Durham County Department of Public Health Medical Director Arlene Seña points out that a disproportionate number of states with the highest infection rates are in the South. Seña points out that many rural communities lack access to sexual health education and regular medical evaluation, which can impact disease transmission rates.
Elizabeth Finley is a spokeswoman for Shift NC, a nonprofit that advocates for teen and young adult sexual health initiatives in North Carolina. Finley says stigma is a barrier to health care access for young people, as many don’t know about doctor-patient confidentiality.
“When young people don’t know that they can get confidential care, they don’t go to get tested or treated for STDs,” said Finley. “And when they don’t get that testing and treatment, the STDs then spread.”

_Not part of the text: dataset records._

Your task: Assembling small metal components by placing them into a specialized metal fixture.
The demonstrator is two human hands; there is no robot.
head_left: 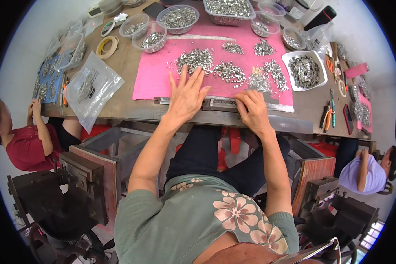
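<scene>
My left hand (185, 95) lies over a pink mat (152, 72) with its fingers spread. Its fingertips reach the near side of a pile of small shiny metal pieces (195, 58). Along the bench's front edge runs a narrow slotted metal bar (220, 102), partly covered by that hand. My right hand (253, 110) bends its fingers and thumb together at the bar's right end; anything small between them is hidden. Just beyond the right hand is a bunch of thin metal pieces (258, 82). A smaller heap of metal pieces (230, 73) sits between the hands, farther back.
A white square bowl (306, 71) of metal pieces stands right of the mat. Clear tubs (179, 18) line the back. Left lie a plastic bag (94, 88) and tape rolls (107, 47); right, pliers (325, 116). A person (28, 143) sits left, another (366, 171) right.
</scene>
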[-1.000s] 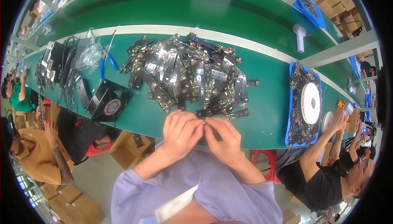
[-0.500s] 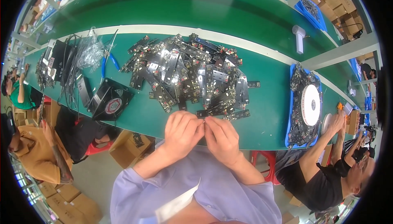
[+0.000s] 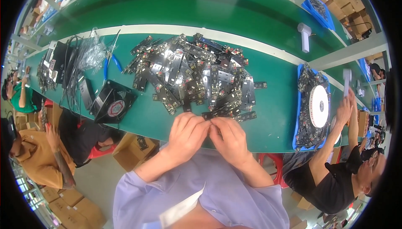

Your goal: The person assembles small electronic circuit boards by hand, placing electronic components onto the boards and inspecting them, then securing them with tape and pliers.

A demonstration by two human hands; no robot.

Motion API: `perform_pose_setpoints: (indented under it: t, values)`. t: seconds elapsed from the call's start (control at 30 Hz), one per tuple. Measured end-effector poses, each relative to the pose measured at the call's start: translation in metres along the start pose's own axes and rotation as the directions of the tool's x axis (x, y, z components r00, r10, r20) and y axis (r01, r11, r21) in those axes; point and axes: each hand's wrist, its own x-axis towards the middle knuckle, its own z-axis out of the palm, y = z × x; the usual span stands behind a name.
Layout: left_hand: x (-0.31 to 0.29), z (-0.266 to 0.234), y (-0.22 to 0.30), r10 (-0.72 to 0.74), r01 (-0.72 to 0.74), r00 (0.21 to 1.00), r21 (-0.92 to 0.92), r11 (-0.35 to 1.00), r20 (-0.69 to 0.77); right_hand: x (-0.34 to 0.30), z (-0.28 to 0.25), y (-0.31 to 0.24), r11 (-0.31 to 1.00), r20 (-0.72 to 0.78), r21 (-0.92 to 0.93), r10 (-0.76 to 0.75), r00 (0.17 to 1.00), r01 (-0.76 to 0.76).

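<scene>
Both of my hands meet at the near edge of the green table (image 3: 274,124), fingertips pinched together. My left hand (image 3: 185,137) and my right hand (image 3: 231,141) are closed on something too small and covered to make out. Just beyond the fingers spreads a heap of narrow black circuit boards (image 3: 194,76), many with small metal and coloured parts. The nearest boards (image 3: 247,116) lie close to my right fingertips.
To the left are a black square fan (image 3: 113,103), blue-handled pliers (image 3: 106,68), black cables and clear plastic bags (image 3: 93,53). On the right, a blue tray (image 3: 297,116) holds more boards and a white reel (image 3: 318,105). Co-workers sit either side. A cardboard box (image 3: 130,151) stands below left.
My hands stay pinched together in nearly the same place, with only slight finger movement. At right, the co-worker's hands have reached farther across the table, near a pale handheld device.
</scene>
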Motion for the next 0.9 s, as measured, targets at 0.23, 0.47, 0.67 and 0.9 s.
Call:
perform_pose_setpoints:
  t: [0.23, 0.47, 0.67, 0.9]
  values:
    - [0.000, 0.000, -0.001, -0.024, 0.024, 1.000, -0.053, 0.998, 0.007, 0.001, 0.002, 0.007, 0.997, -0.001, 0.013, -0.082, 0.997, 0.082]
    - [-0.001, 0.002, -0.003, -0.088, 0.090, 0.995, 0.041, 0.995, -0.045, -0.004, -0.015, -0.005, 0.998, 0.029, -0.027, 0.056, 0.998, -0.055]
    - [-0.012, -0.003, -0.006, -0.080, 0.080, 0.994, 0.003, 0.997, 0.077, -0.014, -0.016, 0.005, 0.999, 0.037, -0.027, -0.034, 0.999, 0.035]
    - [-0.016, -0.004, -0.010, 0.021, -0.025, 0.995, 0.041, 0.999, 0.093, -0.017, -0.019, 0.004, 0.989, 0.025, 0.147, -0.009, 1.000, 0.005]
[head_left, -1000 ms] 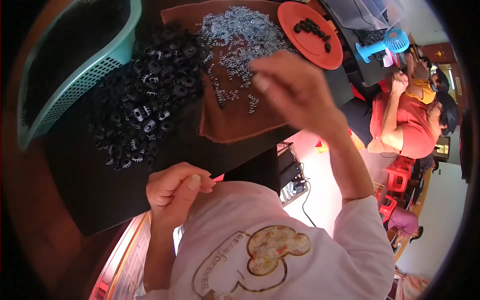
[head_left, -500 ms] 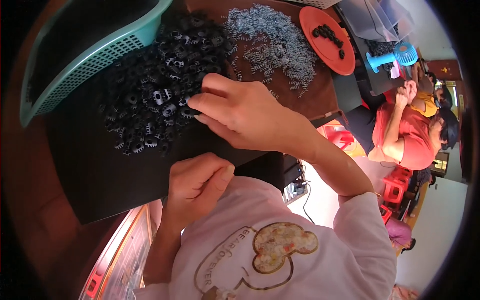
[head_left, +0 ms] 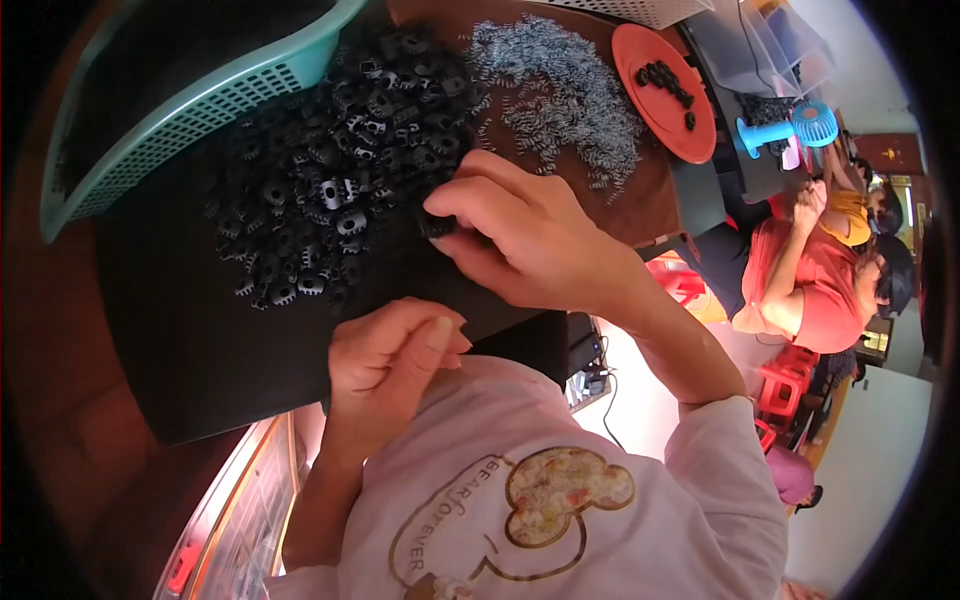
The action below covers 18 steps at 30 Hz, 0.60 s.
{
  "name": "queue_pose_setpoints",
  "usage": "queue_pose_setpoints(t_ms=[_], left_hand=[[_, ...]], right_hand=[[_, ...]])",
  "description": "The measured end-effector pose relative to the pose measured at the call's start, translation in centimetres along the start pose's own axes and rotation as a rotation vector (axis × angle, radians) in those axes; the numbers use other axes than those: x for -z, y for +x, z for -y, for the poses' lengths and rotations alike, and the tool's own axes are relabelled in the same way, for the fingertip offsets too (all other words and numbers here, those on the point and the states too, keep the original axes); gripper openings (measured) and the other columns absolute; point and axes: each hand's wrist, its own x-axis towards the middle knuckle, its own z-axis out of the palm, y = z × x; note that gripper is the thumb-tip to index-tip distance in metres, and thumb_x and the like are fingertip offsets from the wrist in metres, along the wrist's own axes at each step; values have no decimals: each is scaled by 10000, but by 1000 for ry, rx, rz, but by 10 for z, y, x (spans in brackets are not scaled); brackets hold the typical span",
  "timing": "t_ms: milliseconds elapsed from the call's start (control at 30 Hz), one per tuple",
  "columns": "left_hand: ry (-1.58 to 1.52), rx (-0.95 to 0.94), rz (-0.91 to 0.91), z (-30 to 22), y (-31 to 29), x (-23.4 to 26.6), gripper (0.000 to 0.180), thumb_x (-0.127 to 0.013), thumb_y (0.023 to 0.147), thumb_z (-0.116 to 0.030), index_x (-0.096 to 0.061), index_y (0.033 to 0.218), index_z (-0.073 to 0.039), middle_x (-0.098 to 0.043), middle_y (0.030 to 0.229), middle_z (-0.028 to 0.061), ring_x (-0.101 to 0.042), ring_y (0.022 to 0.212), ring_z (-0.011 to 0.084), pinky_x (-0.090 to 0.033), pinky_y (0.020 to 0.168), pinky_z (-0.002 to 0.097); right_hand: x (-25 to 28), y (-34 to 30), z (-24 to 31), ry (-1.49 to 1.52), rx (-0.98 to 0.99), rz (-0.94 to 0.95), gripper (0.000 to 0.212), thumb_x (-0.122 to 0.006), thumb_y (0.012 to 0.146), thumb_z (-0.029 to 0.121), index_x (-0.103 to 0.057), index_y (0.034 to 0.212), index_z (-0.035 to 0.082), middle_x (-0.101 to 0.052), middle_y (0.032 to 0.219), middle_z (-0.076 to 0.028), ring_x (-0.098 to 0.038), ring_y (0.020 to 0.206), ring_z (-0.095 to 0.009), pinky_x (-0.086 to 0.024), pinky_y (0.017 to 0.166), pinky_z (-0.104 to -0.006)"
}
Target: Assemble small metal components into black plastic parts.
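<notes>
1. The right hand (head_left: 530,238) pinches a small black piece (head_left: 436,226) between thumb and fingers, just beside the black heap (head_left: 310,190); a light fingertip grip should leave its edges free.
2. The left hand (head_left: 388,355) has its fingers curled in, thumb over them (whether anything is inside, I cannot tell); a steady hold near the table (head_left: 200,370) edge would help.
3. Best turn the piece clear of the heap, with the wrist off the springs (head_left: 560,95), which would likely scatter.
</notes>
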Motion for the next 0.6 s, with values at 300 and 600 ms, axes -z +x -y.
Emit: queue_pose_setpoints(t_ms=[300,600], left_hand=[[-207,-25,-81,-4,10,-11,294,-449,1035,-155,-581,1179,65,-667,912,88,-627,762,124,-536,718,279],[-255,-61,-156,-1,9,-13,288,-552,987,-247,-600,1014,36,-657,778,120,-591,617,148,-491,583,266]], right_hand=[[7,-18,27,213,9,-68,253,-675,782,120,-595,1006,35,-514,803,-76,-586,630,-259,-491,474,-365],[24,-47,4,22,109,-166,274,-740,768,93,-630,1007,20,-568,778,-61,-585,659,-222,-448,440,-318]])
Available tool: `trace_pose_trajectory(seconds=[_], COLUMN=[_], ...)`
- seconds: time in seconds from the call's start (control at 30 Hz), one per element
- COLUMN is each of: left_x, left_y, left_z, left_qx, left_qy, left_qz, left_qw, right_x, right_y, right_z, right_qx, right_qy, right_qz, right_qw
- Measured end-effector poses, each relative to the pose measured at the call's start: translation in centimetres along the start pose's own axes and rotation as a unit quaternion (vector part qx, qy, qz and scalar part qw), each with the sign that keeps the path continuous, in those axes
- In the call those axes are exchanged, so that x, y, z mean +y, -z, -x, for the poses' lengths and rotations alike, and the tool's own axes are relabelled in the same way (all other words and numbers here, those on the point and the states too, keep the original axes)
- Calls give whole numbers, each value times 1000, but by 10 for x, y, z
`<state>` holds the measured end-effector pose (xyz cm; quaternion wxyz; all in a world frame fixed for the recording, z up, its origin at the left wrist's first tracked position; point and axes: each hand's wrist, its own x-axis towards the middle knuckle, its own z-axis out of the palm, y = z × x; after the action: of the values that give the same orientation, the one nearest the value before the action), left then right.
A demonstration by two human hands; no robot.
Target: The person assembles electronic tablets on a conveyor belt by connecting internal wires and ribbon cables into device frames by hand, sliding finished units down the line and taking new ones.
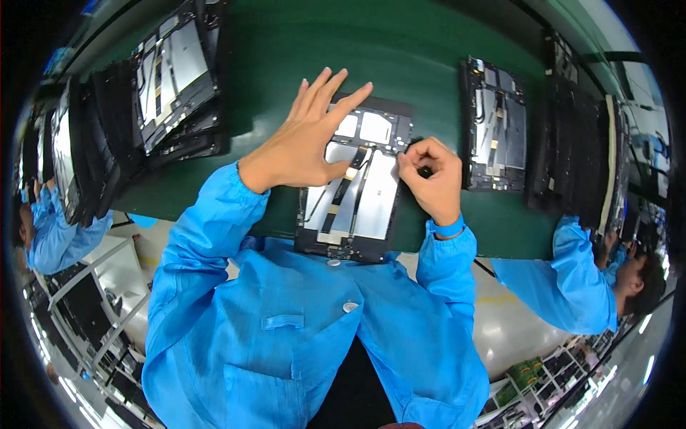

Finley says Shift NC encourages medical professionals to ask young people about their sexual health at every visit, and to encourage condoms as a backup to other contraception.
Durham has the second-highest rate of syphilis transmission in North Carolina, according to the North Carolina Division of Public Health. Syphilis rates are linked with HIV infections. However, Seña of the Durham Health Department noted that syphilis rates dropped over the last year. She said that’s probably due, in part, to increased community education initiatives promoting STD testing and condom use among men who have sex with men as well as transgender women.
The Durham Health Department has been awarded CDC funding to begin studying the syphilis and HIV transmission in this community. The health department will host a regional syphilis summit next week to discuss social dynamics in this population and how community organizations can best serve them.
“We want to actually brainstorm, so it’s not just about research,” said Seña. “It’s about thinking about what works, what kind of communication, other strategies that we can sort of use… to reduce syphilis and HIV.”
Seña points out that heterosexual men and women are also at risk of syphilis, which can cause serious problems for babies who are infected in utero.